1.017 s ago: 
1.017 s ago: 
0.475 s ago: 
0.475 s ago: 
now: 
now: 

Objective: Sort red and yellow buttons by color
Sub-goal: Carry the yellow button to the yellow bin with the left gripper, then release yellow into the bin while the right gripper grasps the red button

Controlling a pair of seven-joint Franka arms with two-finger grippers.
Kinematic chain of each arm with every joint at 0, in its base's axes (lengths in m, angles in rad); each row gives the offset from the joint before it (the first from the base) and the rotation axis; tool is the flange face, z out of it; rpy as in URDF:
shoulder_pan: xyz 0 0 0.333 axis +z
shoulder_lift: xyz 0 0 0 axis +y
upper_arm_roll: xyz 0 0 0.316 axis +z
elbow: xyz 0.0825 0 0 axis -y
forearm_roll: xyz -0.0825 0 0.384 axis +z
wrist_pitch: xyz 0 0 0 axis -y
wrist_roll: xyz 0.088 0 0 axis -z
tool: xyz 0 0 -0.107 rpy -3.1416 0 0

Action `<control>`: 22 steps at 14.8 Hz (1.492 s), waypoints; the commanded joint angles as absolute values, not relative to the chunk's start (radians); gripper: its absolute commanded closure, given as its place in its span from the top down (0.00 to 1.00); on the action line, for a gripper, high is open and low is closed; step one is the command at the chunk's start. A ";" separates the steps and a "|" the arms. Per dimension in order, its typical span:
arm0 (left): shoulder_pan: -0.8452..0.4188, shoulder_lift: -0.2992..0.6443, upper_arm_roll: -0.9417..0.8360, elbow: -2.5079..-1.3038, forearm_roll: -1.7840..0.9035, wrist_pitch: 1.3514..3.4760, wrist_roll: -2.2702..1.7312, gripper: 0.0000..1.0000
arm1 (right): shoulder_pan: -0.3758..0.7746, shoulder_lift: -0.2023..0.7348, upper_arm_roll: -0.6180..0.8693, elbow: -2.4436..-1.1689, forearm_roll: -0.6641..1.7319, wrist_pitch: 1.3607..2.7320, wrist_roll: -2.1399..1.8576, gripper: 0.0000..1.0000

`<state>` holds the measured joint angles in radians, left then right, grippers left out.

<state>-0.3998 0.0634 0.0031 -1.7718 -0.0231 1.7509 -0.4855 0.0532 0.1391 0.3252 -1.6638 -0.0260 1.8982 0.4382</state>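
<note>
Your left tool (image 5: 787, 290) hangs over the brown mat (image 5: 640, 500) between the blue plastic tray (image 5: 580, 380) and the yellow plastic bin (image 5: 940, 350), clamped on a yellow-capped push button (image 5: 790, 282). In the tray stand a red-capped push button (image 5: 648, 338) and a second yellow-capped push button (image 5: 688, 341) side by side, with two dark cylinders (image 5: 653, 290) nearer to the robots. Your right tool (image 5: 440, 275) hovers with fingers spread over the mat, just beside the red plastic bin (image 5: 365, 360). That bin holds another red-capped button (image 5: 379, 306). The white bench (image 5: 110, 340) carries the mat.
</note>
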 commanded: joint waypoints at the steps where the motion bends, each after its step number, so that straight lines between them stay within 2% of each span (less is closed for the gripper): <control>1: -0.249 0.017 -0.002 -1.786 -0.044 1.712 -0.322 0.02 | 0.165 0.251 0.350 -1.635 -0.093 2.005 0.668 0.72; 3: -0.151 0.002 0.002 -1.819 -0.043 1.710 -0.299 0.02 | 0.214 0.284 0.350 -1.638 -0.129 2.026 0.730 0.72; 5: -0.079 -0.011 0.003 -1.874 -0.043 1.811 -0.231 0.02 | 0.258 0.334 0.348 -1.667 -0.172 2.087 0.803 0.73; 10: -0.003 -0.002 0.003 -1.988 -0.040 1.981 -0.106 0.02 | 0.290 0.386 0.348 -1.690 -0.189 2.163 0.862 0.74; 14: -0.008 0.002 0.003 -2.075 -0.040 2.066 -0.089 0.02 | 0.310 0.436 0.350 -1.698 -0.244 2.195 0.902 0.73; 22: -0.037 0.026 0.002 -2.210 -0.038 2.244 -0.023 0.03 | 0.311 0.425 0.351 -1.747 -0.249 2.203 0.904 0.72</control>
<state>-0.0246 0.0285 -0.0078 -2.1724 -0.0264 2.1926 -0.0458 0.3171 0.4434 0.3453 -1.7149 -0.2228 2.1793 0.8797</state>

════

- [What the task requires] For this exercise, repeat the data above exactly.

- [Answer below]
1.017 s ago: 
1.017 s ago: 
0.475 s ago: 
0.475 s ago: 
now: 
now: 

Objective: Sort red and yellow buttons by color
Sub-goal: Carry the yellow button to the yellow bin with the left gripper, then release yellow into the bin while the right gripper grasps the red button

Controlling a pair of seven-joint Franka arms with two-finger grippers.
Kinematic chain of each arm with every joint at 0, in its base's axes (lengths in m, angles in rad); each row gives the offset from the joint before it (the first from the base) and the rotation axis; tool is the flange face, z out of it; rpy as in URDF:
shoulder_pan: xyz 0 0 0.333 axis +z
shoulder_lift: xyz 0 0 0 axis +y
upper_arm_roll: xyz 0 0 0.316 axis +z
elbow: xyz 0.0825 0 0 axis -y
forearm_roll: xyz -0.0825 0 0.384 axis +z
wrist_pitch: xyz 0 0 0 axis -y
wrist_roll: xyz 0.088 0 0 axis -z
tool: xyz 0 0 -0.107 rpy -3.1416 0 0

Action `<control>`: 22 steps at 14.8 Hz (1.492 s), waypoints; the commanded joint angles as absolute values, not relative to the chunk's start (radians); gripper: its absolute commanded closure, given as its place in its span from the top down (0.00 to 1.00); on the action line, for a gripper, high is open and low is closed; step one is the command at the chunk's start. A ";" separates the steps and a "|" the arms. Per dimension in order, its typical span:
arm0 (left): shoulder_pan: -0.8452..0.4188, shoulder_lift: -0.2992..0.6443, upper_arm_roll: -0.9417..0.8360, elbow: -2.5079..-1.3038, forearm_roll: -1.7840..0.9035, wrist_pitch: 1.3514..3.4760, wrist_roll: -2.2702..1.7312, gripper: 0.0000..1.0000
arm1 (right): shoulder_pan: -0.3758..0.7746, shoulder_lift: -0.2023..0.7348, upper_arm_roll: -0.6180..0.8693, elbow: -2.4436..-1.1689, forearm_roll: -0.6641..1.7319, wrist_pitch: 1.3607..2.7320, wrist_roll: -2.1399..1.8576, gripper: 0.0000..1.0000

`<state>` holds the measured joint angles in radians, left then right, grippers left out.

<state>-0.3998 0.0634 0.0031 -1.7718 -0.0231 1.7509 -0.4855 0.0532 0.1391 0.3252 -1.6638 -0.0260 1.8982 0.4382</state>
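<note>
Your left tool (image 5: 787, 290) hangs over the brown mat (image 5: 640, 500) between the blue plastic tray (image 5: 580, 380) and the yellow plastic bin (image 5: 940, 350), clamped on a yellow-capped push button (image 5: 790, 282). In the tray stand a red-capped push button (image 5: 648, 338) and a second yellow-capped push button (image 5: 688, 341) side by side, with two dark cylinders (image 5: 653, 290) nearer to the robots. Your right tool (image 5: 440, 275) hovers with fingers spread over the mat, just beside the red plastic bin (image 5: 365, 360). That bin holds another red-capped button (image 5: 379, 306). The white bench (image 5: 110, 340) carries the mat.
</note>
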 commanded: joint waypoints at the steps where the motion bends, each after its step number, so that straight lines between them stay within 2% of each span (less is closed for the gripper): <control>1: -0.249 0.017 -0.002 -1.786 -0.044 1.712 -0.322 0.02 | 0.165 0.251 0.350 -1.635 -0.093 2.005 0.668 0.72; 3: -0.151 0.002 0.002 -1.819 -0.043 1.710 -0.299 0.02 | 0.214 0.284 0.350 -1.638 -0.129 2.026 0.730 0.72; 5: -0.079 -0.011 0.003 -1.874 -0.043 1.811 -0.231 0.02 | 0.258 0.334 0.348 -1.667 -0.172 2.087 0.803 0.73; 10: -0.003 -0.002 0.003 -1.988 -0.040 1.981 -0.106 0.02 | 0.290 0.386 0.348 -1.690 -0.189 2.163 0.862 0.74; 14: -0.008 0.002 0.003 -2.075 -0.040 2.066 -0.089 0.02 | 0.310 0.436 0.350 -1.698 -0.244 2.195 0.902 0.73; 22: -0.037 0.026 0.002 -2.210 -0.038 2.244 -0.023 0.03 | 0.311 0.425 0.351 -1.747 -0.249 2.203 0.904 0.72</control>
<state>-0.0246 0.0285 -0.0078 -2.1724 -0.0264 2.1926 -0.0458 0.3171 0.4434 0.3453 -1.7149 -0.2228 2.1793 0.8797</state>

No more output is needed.